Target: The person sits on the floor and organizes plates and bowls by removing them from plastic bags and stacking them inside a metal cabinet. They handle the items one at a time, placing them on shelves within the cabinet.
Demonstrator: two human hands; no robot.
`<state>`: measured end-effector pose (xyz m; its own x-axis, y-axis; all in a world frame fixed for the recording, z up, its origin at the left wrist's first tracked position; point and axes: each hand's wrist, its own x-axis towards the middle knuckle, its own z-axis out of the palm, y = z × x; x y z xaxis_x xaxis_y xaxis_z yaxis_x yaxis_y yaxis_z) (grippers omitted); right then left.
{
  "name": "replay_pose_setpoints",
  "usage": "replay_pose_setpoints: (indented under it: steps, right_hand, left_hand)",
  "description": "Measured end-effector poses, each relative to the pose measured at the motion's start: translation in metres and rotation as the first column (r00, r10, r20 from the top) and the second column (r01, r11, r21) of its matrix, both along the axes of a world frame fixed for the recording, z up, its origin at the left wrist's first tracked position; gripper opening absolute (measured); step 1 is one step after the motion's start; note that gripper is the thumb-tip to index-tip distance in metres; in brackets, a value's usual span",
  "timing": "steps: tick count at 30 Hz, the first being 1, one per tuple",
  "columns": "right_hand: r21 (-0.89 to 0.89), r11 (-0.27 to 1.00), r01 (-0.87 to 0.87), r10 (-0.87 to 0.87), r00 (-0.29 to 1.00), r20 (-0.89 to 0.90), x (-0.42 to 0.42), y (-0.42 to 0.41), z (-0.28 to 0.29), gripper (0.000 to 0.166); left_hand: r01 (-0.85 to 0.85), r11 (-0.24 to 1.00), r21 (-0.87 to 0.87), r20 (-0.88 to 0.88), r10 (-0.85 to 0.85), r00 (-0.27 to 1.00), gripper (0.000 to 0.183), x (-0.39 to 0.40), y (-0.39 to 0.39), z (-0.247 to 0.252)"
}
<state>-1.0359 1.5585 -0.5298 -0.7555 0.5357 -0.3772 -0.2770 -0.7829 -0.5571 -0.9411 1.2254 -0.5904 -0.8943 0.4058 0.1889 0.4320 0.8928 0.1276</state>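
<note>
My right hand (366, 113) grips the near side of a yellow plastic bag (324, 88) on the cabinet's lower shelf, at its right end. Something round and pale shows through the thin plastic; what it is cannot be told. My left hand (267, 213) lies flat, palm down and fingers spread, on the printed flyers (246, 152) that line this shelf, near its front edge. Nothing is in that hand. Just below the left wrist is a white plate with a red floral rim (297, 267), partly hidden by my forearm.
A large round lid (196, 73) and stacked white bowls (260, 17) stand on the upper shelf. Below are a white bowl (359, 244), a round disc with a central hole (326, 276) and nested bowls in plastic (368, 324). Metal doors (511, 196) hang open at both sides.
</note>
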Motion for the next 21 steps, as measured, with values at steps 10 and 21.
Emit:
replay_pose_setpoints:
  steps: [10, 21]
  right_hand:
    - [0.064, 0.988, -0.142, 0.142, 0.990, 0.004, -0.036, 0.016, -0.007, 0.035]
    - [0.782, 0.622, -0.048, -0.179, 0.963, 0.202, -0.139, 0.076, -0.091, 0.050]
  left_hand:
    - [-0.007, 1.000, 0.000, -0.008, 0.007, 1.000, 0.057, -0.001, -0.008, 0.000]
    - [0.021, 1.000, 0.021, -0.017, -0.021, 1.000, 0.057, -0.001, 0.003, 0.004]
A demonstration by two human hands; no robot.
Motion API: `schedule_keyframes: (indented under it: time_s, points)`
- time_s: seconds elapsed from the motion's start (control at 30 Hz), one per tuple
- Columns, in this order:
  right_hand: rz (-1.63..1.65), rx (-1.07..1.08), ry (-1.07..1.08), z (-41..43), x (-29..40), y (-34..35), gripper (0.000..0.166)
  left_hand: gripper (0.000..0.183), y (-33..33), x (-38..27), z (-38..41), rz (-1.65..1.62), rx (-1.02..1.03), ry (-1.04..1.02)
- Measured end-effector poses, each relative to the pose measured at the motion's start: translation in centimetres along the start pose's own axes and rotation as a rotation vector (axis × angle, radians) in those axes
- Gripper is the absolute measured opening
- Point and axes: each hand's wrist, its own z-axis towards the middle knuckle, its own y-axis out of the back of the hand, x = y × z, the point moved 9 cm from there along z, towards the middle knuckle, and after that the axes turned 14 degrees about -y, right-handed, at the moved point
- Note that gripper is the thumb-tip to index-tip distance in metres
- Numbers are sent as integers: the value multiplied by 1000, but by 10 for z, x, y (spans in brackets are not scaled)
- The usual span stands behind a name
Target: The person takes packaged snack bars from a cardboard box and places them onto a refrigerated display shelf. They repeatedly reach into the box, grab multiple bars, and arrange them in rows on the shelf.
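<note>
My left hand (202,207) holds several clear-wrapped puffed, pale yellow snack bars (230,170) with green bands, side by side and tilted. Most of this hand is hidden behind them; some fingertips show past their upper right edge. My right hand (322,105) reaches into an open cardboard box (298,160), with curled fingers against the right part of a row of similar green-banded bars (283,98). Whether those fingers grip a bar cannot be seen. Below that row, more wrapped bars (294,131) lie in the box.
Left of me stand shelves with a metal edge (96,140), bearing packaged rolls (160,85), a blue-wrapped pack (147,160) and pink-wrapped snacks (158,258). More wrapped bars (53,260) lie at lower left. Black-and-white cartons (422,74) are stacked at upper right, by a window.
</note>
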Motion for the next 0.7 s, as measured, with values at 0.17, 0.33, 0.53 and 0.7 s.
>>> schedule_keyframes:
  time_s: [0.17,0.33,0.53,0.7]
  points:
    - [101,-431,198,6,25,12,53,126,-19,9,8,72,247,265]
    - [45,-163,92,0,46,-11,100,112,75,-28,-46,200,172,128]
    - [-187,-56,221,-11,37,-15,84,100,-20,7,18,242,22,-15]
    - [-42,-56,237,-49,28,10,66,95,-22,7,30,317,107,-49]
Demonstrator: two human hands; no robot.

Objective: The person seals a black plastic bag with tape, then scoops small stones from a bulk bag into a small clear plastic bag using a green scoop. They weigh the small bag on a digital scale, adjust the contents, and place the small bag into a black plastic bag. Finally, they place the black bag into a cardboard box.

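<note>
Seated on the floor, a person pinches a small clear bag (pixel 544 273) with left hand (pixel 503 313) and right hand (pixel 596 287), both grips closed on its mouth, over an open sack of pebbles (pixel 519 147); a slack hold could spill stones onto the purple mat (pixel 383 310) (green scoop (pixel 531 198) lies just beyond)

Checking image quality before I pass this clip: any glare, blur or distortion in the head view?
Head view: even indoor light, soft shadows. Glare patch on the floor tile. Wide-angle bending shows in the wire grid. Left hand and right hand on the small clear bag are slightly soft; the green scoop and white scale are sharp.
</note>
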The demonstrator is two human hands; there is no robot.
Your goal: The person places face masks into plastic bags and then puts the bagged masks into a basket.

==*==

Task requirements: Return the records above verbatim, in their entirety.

Exercise answer:
Target: The person sits on the floor and organizes plates and bowls by removing them from plastic bags and stacking them inside a metal cabinet. They handle the items one at a time, placing them on shelves within the cabinet.
Demonstrator: two human hands; no robot.
`<state>`: measured end-effector pose (xyz m; its own x-axis, y-axis; all in a world frame fixed for the recording, z up, its origin at the left wrist's first tracked position; point and axes: each hand's wrist, its own x-axis towards the middle knuckle, its own z-axis out of the palm, y = z × x; x y z xaxis_x xaxis_y xaxis_z yaxis_x yaxis_y yaxis_z) (grippers omitted); right then left.
{
  "name": "replay_pose_setpoints",
  "usage": "replay_pose_setpoints: (indented under it: steps, right_hand, left_hand)",
  "description": "Measured end-effector poses, each relative to the pose measured at the motion's start: translation in metres and rotation as the first column (r00, r10, r20 from the top) and the second column (r01, r11, r21) of its matrix, both along the axes of a world frame fixed for the recording, z up, its origin at the left wrist's first tracked position; gripper opening absolute (measured); step 1 is one step after the motion's start; note that gripper is the thumb-tip to index-tip distance in metres; in brackets, a value's usual span",
  "timing": "steps: tick count at 30 Hz, the first being 1, one per tuple",
  "columns": "right_hand: r21 (-0.89 to 0.89), r11 (-0.27 to 1.00), r01 (-0.87 to 0.87), r10 (-0.87 to 0.87), r00 (-0.29 to 1.00), r20 (-0.89 to 0.90), x (-0.42 to 0.42), y (-0.42 to 0.41), z (-0.28 to 0.29), gripper (0.000 to 0.166); left_hand: r01 (-0.85 to 0.85), r11 (-0.24 to 1.00), r21 (-0.87 to 0.87), r20 (-0.88 to 0.88), r10 (-0.85 to 0.85), r00 (-0.27 to 1.00), gripper (0.000 to 0.183), x (-0.39 to 0.40), y (-0.39 to 0.39), z (-0.247 to 0.252)"
}
<state>-1.0359 1.5585 -0.5298 -0.7555 0.5357 -0.3772 -0.2770 -0.7829 -0.5571 -0.9411 1.2254 -0.5904 -0.8943 0.4058 0.1889 0.4320 0.8928 0.1276</state>
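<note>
My right hand (366, 113) grips the near side of a yellow plastic bag (324, 88) on the cabinet's lower shelf, at its right end. Something round and pale shows through the thin plastic; what it is cannot be told. My left hand (267, 213) lies flat, palm down and fingers spread, on the printed flyers (246, 152) that line this shelf, near its front edge. Nothing is in that hand. Just below the left wrist is a white plate with a red floral rim (297, 267), partly hidden by my forearm.
A large round lid (196, 73) and stacked white bowls (260, 17) stand on the upper shelf. Below are a white bowl (359, 244), a round disc with a central hole (326, 276) and nested bowls in plastic (368, 324). Metal doors (511, 196) hang open at both sides.
</note>
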Motion for the next 21 steps, as measured, with values at steps 10 and 21.
Emit:
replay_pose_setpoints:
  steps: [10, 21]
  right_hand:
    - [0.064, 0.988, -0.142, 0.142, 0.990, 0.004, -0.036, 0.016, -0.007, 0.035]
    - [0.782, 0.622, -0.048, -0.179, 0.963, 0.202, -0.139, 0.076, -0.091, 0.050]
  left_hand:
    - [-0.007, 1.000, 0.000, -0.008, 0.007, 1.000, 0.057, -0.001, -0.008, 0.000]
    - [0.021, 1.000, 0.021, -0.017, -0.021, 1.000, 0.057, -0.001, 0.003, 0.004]
A demonstration by two human hands; no robot.
Motion API: `schedule_keyframes: (indented under it: time_s, points)`
- time_s: seconds elapsed from the motion's start (control at 30 Hz), one per tuple
- Columns, in this order:
  right_hand: rz (-1.63..1.65), rx (-1.07..1.08), ry (-1.07..1.08), z (-41..43), x (-29..40), y (-34..35), gripper (0.000..0.166)
  left_hand: gripper (0.000..0.183), y (-33..33), x (-38..27), z (-38..41), rz (-1.65..1.62), rx (-1.02..1.03), ry (-1.04..1.02)
- Measured end-effector poses, each relative to the pose measured at the motion's start: translation in centimetres along the start pose's own axes and rotation as a rotation vector (axis × angle, radians) in those axes
- Gripper is the absolute measured opening
- Point and axes: each hand's wrist, its own z-axis towards the middle knuckle, its own y-axis out of the back of the hand, x = y × z, the point moved 9 cm from there along z, towards the middle knuckle, and after that the axes turned 14 degrees about -y, right-handed, at the moved point
- Note that gripper is the thumb-tip to index-tip distance in metres
- Numbers are sent as integers: the value multiplied by 1000, but by 10 for z, x, y (spans in brackets are not scaled)
- The usual span stands behind a name
Target: The person takes packaged snack bars from a cardboard box and places them onto a refrigerated display shelf. They repeatedly reach into the box, grab multiple bars, and arrange them in rows on the shelf.
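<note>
My left hand (202,207) holds several clear-wrapped puffed, pale yellow snack bars (230,170) with green bands, side by side and tilted. Most of this hand is hidden behind them; some fingertips show past their upper right edge. My right hand (322,105) reaches into an open cardboard box (298,160), with curled fingers against the right part of a row of similar green-banded bars (283,98). Whether those fingers grip a bar cannot be seen. Below that row, more wrapped bars (294,131) lie in the box.
Left of me stand shelves with a metal edge (96,140), bearing packaged rolls (160,85), a blue-wrapped pack (147,160) and pink-wrapped snacks (158,258). More wrapped bars (53,260) lie at lower left. Black-and-white cartons (422,74) are stacked at upper right, by a window.
</note>
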Motion for the next 0.7 s, as measured, with values at 0.17, 0.33, 0.53 and 0.7 s.
>>> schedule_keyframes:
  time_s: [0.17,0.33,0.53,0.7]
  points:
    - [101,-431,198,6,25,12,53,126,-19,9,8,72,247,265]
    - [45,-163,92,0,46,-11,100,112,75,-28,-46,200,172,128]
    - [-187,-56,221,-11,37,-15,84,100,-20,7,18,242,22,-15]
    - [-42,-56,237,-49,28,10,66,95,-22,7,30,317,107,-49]
Demonstrator: two human hands; no robot.

Objective: The person seals a black plastic bag with tape, then scoops small stones from a bulk bag into a small clear plastic bag using a green scoop. They weigh the small bag on a digital scale, adjust the contents, and place the small bag into a black plastic bag. Finally, they place the black bag into a cardboard box.

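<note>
Seated on the floor, a person pinches a small clear bag (pixel 544 273) with left hand (pixel 503 313) and right hand (pixel 596 287), both grips closed on its mouth, over an open sack of pebbles (pixel 519 147); a slack hold could spill stones onto the purple mat (pixel 383 310) (green scoop (pixel 531 198) lies just beyond)

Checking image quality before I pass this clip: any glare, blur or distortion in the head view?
Head view: even indoor light, soft shadows. Glare patch on the floor tile. Wide-angle bending shows in the wire grid. Left hand and right hand on the small clear bag are slightly soft; the green scoop and white scale are sharp.
</note>
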The demonstrator is two human hands; there is no robot.
Your goal: The person places face masks into plastic bags and then puts the bagged masks into a basket.

Here the answer is complete.